Data records
-----

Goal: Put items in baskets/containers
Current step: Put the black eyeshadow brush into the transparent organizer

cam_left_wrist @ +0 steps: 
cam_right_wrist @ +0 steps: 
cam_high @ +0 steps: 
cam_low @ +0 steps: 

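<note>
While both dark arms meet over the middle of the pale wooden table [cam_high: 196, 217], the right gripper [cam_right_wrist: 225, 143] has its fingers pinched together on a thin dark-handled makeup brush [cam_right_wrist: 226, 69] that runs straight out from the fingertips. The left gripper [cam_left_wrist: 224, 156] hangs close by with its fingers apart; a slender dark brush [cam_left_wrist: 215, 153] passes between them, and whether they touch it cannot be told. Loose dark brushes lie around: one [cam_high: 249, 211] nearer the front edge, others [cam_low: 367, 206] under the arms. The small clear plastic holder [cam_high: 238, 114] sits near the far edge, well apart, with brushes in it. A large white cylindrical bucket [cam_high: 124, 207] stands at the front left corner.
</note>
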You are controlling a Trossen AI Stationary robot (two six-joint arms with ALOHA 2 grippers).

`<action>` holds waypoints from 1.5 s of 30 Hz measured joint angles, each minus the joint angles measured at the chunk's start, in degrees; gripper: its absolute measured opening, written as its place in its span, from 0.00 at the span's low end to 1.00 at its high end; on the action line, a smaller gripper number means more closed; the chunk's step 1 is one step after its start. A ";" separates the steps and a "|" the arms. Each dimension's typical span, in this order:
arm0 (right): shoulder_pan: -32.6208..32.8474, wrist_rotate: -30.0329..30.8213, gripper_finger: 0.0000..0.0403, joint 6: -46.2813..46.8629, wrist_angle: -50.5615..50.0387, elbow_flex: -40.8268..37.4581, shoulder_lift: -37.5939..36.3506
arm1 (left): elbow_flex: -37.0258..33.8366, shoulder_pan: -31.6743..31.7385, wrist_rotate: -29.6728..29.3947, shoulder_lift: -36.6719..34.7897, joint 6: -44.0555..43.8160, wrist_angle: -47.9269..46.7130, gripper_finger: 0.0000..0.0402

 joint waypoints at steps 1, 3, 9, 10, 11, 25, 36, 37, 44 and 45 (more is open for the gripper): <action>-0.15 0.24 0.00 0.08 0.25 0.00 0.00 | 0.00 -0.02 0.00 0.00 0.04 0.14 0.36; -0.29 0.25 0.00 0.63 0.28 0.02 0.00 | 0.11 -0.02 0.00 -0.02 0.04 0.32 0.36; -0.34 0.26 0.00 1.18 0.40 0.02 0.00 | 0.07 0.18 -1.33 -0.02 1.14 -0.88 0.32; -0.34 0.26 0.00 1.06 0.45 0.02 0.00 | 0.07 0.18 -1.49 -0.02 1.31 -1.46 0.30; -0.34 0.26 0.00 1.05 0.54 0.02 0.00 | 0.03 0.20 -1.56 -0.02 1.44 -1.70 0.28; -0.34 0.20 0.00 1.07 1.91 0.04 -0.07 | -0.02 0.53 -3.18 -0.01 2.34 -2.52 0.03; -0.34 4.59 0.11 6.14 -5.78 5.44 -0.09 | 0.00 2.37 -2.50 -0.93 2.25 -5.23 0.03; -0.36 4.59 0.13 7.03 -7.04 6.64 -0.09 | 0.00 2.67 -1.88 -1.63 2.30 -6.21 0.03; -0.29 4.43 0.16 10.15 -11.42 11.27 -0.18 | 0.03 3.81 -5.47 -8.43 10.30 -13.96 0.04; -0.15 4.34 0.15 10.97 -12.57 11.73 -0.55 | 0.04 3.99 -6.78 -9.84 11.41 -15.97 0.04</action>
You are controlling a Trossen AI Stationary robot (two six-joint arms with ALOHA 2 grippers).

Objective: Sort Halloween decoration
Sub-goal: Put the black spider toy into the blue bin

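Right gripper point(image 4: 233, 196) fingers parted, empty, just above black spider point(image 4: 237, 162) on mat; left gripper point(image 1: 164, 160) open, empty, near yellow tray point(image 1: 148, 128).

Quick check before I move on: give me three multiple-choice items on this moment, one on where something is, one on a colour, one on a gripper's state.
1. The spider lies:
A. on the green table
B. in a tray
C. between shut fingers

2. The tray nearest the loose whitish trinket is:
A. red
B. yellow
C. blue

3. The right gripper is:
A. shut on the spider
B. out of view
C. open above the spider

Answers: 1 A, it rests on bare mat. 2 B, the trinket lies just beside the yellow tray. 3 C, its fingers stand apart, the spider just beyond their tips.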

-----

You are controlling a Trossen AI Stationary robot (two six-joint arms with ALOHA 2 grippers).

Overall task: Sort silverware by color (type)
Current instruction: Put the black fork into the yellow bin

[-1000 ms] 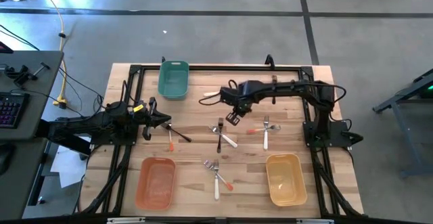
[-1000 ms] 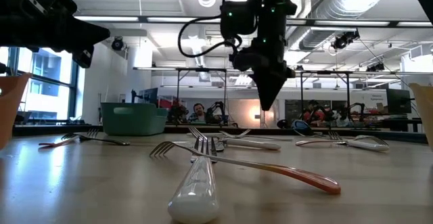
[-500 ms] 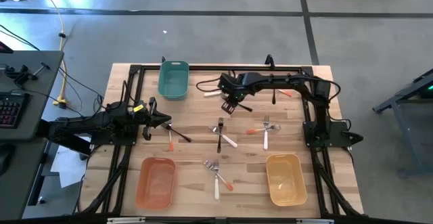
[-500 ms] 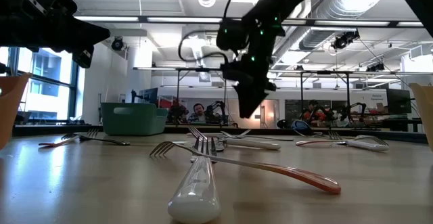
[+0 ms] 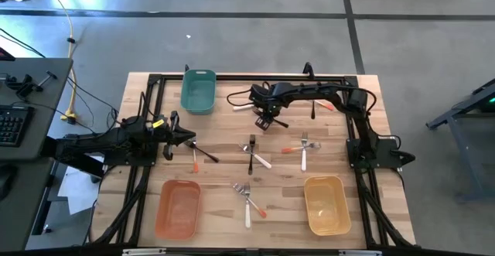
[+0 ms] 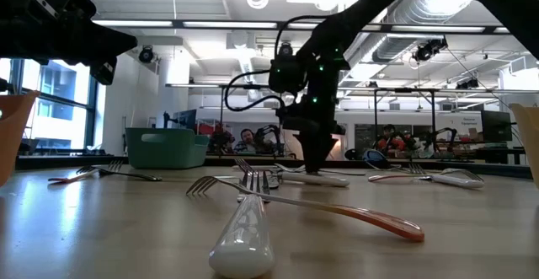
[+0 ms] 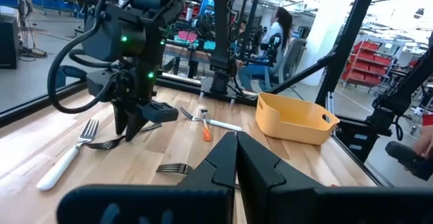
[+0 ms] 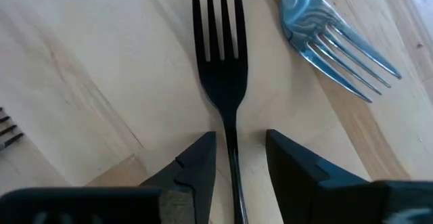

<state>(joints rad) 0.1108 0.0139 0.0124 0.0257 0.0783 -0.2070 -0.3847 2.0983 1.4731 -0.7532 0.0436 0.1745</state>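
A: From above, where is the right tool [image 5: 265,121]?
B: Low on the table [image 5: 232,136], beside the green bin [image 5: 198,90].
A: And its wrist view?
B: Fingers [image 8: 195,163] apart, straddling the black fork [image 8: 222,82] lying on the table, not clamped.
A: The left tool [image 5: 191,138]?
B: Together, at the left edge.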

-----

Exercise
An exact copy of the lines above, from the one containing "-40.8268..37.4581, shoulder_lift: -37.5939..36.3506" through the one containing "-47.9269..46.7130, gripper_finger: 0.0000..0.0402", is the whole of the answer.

Response box
arm0 (right): shoulder_pan: -32.6208..32.8474, wrist_rotate: -30.0329..30.8213, gripper_finger: 0.0000..0.0403, joint 6: -46.2813..46.8629, wrist_angle: -50.5615..50.0387, elbow_flex: -40.8268..37.4581, shoulder_lift: -37.5939..36.3506
arm1 (left): elbow_flex: -37.0258..33.8366, shoulder_pan: -31.6743..31.7385, wrist_rotate: -29.6728..29.3947, shoulder_lift: -36.6719..34.7897, joint 6: -44.0555..43.8160, wrist_angle: -47.9269..46.7130, gripper_finger: 0.0000..0.0402

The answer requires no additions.